Causal Discovery from Observations: Overview and Some Recent Advances

In causal discovery, the aim is to uncover the underlying causal mechanisms that drive the relationships between a collection of observed variables. It is a research topic with applications in many areas, including medicine, biology, economics, and social sciences. In principle, identifying causal relationships requires interventions (a.k.a. experiments). However, this is often impossible, impractical, or unethical, which has stimulated much research on causal discovery from purely observational data or mixed observational-interventional data. In this talk, after surveying the causal discovery field, I will discuss some recent advances, namely on causal discovery from data with latent interventions and on the quintessential causal discovery problem: distinguishing cause from effect on a pair of dependent variables.

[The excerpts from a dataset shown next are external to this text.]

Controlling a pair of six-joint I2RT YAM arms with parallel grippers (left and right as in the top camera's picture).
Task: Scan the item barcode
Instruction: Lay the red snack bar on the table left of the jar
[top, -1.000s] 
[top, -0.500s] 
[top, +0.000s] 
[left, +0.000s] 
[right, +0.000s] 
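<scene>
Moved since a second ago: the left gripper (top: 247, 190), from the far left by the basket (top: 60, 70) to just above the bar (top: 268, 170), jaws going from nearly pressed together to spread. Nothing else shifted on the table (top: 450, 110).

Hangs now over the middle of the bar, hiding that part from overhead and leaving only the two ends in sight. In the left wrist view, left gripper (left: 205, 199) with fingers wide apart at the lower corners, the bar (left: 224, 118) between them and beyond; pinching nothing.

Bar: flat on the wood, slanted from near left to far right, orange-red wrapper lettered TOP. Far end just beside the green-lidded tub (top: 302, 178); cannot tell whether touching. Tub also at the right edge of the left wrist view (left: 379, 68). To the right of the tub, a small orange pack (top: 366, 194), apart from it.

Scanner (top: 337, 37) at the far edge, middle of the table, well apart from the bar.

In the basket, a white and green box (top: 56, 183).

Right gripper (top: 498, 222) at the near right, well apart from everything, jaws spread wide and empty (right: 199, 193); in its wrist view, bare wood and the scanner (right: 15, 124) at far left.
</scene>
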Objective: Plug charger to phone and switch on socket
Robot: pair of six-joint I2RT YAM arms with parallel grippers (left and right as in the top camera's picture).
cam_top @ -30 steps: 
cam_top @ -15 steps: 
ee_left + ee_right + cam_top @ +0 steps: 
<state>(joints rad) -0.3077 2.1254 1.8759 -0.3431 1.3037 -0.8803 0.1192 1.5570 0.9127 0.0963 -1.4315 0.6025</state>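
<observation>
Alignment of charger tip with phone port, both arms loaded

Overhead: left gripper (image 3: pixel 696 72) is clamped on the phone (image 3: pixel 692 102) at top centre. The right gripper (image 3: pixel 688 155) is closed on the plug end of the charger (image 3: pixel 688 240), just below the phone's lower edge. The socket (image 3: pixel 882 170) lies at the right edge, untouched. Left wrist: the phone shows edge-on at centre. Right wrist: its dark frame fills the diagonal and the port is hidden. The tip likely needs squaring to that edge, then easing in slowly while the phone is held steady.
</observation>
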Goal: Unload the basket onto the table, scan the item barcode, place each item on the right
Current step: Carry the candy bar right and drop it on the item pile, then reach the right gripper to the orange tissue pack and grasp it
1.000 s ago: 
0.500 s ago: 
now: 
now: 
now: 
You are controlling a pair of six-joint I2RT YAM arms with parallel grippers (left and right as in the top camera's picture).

Mário Figueiredo received his PhD (1994) in Electrical and Computer Engineering from Instituto Superior Técnico, University of Lisbon, where he is an IST Distinguished Professor and holder of the Feedzai Chair on Machine Learning. He is a senior researcher and group leader at Instituto de Telecomunicações. His research areas include machine learning, signal processing, and optimization. He received several honors and awards, namely: Fellow of the Institute of Electrical and Electronics Engineers (IEEE), Fellow of the International Association for Pattern Recognition (IAPR), Fellow of the European Association for Signal Processing (EURASIP), W. R. G. Baker Award (IEEE), EURASIP Technical Achievement Award, member of the Portuguese Academy of Engineering, member of the Lisbon Academy of Science.